THE STRUGGLE FOR THE THRONE

Reveals a livelier Liz: lovely, clever, wise, and—like all the other Tudors—possessed of the “besetting sin” of “rapacity.”...

In brisk, bracing prose, a freelance historian follows England’s first Queen Elizabeth from birth to the early days of her reign.

Starkey (Henry VIII, not reviewed) develops the thesis that among the young queen’s principal virtues was “a sort of humanity” that distinguished her from most of her predecessors, including her own sister, “Bloody Mary” Tudor (who burned 300 religious opponents at the stake during her short reign). Starkey believes Elizabeth’s early life should read like “a historical thriller” and, at least until the final chapters (which focus on religion), succeeds admirably in breathing fresh life into one of England’s most overstudied monarchs.
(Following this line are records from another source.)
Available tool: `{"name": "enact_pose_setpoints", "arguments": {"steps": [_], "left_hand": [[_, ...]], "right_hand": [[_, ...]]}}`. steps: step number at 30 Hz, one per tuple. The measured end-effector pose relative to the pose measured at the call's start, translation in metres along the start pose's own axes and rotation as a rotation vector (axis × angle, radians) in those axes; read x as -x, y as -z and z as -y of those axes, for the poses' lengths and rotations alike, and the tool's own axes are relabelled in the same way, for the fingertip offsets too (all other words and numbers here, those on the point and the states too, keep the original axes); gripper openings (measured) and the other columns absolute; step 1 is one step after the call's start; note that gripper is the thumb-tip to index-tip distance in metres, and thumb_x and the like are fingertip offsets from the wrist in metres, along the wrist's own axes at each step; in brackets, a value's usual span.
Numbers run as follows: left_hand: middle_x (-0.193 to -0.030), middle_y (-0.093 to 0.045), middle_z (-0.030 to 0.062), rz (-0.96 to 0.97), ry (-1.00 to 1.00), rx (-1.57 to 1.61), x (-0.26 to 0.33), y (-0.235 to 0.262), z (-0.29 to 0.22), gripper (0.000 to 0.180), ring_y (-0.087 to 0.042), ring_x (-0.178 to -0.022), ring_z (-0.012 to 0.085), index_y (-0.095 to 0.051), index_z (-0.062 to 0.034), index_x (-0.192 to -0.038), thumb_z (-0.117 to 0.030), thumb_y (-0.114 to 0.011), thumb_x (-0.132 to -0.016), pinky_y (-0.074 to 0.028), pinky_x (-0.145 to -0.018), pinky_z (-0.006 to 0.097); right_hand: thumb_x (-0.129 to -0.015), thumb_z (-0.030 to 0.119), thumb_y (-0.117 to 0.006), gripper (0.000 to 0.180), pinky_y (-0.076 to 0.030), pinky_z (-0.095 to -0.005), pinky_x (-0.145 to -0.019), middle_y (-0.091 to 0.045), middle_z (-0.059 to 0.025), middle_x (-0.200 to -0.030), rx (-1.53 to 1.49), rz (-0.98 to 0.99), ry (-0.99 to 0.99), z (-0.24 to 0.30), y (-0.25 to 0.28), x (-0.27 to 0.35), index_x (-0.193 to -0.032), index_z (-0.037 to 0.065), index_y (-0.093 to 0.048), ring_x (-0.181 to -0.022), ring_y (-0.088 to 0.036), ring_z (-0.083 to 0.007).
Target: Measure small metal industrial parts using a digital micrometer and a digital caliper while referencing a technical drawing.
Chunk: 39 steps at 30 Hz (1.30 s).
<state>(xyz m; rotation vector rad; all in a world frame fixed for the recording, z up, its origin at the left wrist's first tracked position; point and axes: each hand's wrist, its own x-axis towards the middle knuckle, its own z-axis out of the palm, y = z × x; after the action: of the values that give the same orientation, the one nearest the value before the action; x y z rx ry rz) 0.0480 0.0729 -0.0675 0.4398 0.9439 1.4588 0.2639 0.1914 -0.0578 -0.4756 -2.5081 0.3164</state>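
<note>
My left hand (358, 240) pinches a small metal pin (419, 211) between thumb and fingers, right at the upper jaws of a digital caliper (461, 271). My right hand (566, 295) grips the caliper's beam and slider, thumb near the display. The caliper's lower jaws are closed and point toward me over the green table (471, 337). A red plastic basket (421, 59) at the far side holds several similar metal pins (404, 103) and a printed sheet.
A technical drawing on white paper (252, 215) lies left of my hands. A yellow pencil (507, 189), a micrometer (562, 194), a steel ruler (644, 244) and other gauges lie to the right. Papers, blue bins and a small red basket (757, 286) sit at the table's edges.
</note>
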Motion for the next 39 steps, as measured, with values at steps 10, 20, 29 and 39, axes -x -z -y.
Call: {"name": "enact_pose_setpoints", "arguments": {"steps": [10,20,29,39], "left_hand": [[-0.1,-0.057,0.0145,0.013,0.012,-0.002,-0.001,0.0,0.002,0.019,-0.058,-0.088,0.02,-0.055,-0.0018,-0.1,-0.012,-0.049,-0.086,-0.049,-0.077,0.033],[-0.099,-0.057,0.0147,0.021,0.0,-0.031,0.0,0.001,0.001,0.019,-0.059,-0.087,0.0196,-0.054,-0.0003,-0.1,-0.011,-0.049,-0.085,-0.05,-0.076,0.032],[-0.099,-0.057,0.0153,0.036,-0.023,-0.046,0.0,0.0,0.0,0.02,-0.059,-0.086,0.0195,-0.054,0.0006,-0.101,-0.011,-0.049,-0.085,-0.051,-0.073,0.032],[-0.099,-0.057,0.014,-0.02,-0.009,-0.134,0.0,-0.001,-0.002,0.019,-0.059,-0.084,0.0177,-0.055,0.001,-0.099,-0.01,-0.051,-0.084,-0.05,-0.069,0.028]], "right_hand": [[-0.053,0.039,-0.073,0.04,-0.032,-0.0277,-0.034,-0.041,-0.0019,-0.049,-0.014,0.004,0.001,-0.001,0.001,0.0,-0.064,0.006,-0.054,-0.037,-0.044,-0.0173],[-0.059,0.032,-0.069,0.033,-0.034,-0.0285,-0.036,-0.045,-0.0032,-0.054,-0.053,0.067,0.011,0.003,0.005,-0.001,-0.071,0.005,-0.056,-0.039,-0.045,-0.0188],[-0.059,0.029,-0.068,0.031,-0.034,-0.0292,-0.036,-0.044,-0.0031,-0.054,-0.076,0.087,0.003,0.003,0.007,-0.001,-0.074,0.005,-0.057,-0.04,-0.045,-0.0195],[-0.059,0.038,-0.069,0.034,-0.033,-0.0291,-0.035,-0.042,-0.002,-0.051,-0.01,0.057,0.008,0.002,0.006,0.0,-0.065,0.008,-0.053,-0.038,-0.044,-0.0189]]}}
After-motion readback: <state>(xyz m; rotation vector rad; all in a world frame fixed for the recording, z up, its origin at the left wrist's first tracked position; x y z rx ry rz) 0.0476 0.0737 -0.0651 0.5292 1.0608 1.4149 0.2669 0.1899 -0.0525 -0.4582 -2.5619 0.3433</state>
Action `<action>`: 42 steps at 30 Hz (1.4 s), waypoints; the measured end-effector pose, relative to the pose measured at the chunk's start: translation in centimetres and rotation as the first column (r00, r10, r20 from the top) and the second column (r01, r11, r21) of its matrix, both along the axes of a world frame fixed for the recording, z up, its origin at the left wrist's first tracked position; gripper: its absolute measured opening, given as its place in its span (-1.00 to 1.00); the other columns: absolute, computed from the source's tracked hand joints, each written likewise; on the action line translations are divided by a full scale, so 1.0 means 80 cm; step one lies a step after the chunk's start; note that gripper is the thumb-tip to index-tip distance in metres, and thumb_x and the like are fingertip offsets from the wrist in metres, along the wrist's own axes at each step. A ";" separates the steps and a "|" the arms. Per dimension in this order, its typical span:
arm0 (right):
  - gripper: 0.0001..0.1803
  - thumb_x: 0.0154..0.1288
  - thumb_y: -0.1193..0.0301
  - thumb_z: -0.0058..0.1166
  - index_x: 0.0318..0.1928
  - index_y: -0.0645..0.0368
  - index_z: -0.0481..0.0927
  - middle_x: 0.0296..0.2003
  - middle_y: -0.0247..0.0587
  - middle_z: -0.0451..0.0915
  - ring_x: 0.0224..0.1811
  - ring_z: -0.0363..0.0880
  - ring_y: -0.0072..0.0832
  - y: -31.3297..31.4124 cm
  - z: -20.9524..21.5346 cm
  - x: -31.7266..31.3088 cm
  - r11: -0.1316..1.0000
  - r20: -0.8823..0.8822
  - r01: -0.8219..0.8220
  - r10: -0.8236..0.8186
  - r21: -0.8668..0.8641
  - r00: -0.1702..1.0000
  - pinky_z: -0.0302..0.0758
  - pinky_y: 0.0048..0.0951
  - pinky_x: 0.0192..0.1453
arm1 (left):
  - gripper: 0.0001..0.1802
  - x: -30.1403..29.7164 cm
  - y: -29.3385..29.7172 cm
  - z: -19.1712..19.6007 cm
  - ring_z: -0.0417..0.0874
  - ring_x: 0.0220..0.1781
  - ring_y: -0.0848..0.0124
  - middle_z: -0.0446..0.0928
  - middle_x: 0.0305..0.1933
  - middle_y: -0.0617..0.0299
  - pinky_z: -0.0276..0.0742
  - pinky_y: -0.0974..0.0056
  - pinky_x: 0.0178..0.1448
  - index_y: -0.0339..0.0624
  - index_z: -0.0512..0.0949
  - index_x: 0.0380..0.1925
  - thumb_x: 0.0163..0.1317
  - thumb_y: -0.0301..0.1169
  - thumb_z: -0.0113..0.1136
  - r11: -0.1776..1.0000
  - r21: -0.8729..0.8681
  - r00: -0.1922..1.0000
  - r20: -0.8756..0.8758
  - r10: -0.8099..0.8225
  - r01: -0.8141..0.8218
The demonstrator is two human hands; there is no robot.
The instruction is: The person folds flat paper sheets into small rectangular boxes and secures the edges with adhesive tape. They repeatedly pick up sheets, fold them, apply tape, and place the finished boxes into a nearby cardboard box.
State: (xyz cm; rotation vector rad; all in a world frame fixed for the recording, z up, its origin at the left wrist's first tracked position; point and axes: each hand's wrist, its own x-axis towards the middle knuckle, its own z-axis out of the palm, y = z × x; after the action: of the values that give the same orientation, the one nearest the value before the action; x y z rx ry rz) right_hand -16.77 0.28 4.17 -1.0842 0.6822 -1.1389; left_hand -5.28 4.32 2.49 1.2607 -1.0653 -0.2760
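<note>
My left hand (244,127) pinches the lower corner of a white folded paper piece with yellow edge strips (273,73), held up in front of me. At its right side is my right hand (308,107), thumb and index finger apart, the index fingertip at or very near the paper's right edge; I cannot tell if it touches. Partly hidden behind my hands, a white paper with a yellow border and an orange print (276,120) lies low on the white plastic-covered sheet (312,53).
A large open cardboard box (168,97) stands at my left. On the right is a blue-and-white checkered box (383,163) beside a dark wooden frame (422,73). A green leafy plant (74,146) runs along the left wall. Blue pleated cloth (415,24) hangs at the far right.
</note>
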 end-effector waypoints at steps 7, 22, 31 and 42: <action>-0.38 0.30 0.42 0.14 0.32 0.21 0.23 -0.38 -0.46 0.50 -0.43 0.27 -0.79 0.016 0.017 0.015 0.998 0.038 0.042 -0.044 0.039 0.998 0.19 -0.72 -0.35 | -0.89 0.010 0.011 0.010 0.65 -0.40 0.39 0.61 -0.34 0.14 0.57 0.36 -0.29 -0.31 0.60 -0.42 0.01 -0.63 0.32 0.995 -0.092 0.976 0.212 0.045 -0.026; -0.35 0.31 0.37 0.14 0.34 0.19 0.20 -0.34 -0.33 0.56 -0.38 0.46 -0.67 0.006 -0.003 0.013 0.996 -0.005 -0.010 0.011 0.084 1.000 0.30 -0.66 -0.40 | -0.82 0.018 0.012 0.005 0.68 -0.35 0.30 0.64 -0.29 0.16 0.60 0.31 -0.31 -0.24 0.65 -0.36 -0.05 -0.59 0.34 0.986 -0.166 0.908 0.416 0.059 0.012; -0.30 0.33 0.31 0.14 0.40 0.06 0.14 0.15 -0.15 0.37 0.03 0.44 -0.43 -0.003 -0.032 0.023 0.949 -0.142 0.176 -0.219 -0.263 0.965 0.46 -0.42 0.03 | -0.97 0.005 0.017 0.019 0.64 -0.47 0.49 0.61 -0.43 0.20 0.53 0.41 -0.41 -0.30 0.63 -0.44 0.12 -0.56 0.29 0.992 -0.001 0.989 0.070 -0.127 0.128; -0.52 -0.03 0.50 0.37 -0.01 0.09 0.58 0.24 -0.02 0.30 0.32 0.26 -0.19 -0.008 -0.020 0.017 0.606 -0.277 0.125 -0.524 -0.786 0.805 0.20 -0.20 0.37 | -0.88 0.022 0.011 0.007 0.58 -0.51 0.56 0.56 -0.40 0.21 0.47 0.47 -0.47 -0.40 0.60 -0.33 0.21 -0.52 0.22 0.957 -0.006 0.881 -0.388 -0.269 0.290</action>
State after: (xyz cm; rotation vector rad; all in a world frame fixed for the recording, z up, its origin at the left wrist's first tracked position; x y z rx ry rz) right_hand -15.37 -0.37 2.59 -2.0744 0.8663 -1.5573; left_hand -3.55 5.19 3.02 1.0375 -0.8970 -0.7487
Unconventionally brief chapters (one consumes less than a page) explore Elizabeth’s family background and rise to the throne. Starkey sprints through the life and loves of her father, Henry VIII, consigning poor Cardinal Wolsey to a mere prepositional phrase and gliding through the fates of wives four through six in barely a page. Elizabeth, Starkey demonstrates, was an “infant phenomenon,” mastering Latin, French, and Italian (her Greek was less impressive), while absorbing vital lessons from the political intrigues swirling around her. After her father’s death and her consumptive half-brother Edward VI’s brief reign, sister Mary became queen, reestablished Catholicism as the religion of the land, married an unpopular Spaniard, failed to deliver an heir, and died miserably. Arguably Mary’s principal legacy was her decision to arrest rather than execute Elizabeth, who was patently a participant in several failed attempts to seize power. “The Tower made a good classroom,” quips Starkey, ending this fluid biography with the observation that Elizabeth’s decision to both hire and heed capable advisers was “crucial to the success of [her] government.” Alluding to Adrian Mole and Goldilocks, freely employing clichés (“like a duck to water”), and cracking wise (a “rolling stone gathers dross”), Starkey pens a light, even frisky historical narrative.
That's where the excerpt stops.